AVAILABLE DATA:
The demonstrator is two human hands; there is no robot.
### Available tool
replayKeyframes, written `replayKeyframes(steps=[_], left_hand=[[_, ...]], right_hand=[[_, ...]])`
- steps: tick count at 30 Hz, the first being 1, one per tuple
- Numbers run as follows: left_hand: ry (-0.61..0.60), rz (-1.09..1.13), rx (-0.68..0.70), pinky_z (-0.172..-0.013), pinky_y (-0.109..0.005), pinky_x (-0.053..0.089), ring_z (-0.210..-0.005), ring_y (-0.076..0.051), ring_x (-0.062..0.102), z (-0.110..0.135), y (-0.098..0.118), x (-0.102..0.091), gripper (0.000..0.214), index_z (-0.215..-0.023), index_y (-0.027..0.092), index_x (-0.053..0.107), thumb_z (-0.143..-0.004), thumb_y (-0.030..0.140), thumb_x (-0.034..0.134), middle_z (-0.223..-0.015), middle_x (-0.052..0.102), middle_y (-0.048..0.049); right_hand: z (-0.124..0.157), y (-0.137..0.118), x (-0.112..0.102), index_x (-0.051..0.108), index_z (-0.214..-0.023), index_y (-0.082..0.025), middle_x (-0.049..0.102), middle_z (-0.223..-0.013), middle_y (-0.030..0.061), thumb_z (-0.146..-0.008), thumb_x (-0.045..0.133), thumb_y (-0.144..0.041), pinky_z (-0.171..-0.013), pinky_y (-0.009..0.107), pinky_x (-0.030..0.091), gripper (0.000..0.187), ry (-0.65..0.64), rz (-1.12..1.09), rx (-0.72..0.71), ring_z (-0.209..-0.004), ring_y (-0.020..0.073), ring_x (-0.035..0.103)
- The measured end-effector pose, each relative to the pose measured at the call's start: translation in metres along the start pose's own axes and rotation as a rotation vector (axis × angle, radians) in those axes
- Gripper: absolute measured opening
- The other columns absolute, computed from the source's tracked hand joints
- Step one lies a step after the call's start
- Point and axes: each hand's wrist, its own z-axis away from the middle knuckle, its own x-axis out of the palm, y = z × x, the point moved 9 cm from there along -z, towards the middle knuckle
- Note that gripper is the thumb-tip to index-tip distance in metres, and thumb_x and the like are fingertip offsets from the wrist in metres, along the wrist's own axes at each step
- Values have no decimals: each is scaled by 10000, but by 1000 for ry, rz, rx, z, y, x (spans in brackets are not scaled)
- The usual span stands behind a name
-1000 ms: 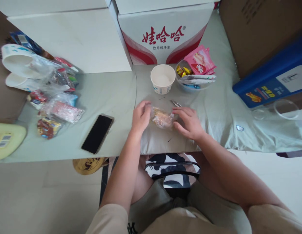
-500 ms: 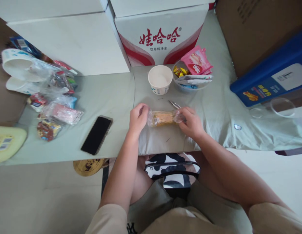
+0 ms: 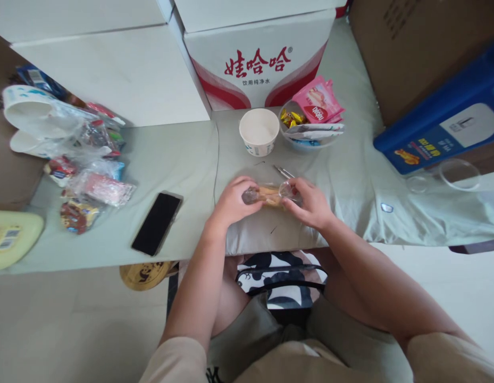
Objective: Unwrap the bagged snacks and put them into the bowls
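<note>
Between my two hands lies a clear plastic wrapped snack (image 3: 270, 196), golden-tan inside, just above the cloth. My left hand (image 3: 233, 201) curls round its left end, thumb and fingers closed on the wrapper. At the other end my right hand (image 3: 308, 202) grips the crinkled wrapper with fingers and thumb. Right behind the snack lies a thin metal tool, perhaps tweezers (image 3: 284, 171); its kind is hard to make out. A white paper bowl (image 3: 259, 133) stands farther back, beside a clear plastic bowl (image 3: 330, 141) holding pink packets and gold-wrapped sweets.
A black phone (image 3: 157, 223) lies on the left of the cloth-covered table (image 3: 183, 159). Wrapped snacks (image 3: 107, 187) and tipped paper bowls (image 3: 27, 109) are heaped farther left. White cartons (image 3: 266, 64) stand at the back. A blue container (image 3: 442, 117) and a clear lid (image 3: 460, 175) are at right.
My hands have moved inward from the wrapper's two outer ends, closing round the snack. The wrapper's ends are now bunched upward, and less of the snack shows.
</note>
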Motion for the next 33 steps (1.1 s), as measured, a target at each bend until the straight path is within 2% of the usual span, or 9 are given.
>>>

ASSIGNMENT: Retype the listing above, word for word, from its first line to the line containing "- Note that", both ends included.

ANSWER:
The demonstrator is two human hands; there is no robot.
### Available tool
replayKeyframes, written `replayKeyframes(steps=[_], left_hand=[[_, ...]], right_hand=[[_, ...]])`
- steps: tick count at 30 Hz, the first being 1, one per tuple
- Numbers run as follows: left_hand: ry (-0.61..0.60), rz (-1.09..1.13), rx (-0.68..0.70), pinky_z (-0.172..-0.013), pinky_y (-0.109..0.005), pinky_x (-0.053..0.089), ring_z (-0.210..-0.005), ring_y (-0.076..0.051), ring_x (-0.062..0.102), z (-0.110..0.135), y (-0.098..0.118), x (-0.102..0.091), gripper (0.000..0.214), index_z (-0.215..-0.023), index_y (-0.027..0.092), index_x (-0.053..0.107), thumb_z (-0.143..-0.004), thumb_y (-0.030..0.140), thumb_x (-0.034..0.134), middle_z (-0.223..-0.015), middle_x (-0.052..0.102), middle_y (-0.048..0.049); right_hand: z (-0.124..0.157), y (-0.137..0.118), x (-0.112..0.102), index_x (-0.051..0.108), index_z (-0.214..-0.023), index_y (-0.082..0.025), middle_x (-0.049..0.102), middle_z (-0.223..-0.013), middle_y (-0.030..0.061), thumb_z (-0.146..-0.008), thumb_x (-0.045..0.133), thumb_y (-0.144..0.041), pinky_z (-0.171..-0.013), pinky_y (-0.009..0.107), pinky_x (-0.030..0.091), gripper (0.000..0.187), ry (-0.65..0.64), rz (-1.12..1.09), rx (-0.72..0.71), ring_z (-0.209..-0.004), ring_y (-0.020..0.073), ring_x (-0.035..0.103)
- The measured end-effector pose, each relative to the pose measured at the call's start: translation in metres along the start pose's own axes and rotation as a rotation vector (axis × angle, radians) in those axes
- Gripper: absolute measured opening
- The other columns absolute, computed from the source's tracked hand joints
- Step one lies a step after the call's start
- Point and axes: each hand's wrist, its own z-axis away from the middle knuckle, its own x-axis out of the palm, y = z × x, the point moved 9 cm from there along -z, towards the middle knuckle
- Note that gripper is the thumb-tip to index-tip distance in metres, and thumb_x and the like are fingertip offsets from the wrist in metres, along the wrist's own axes at each step

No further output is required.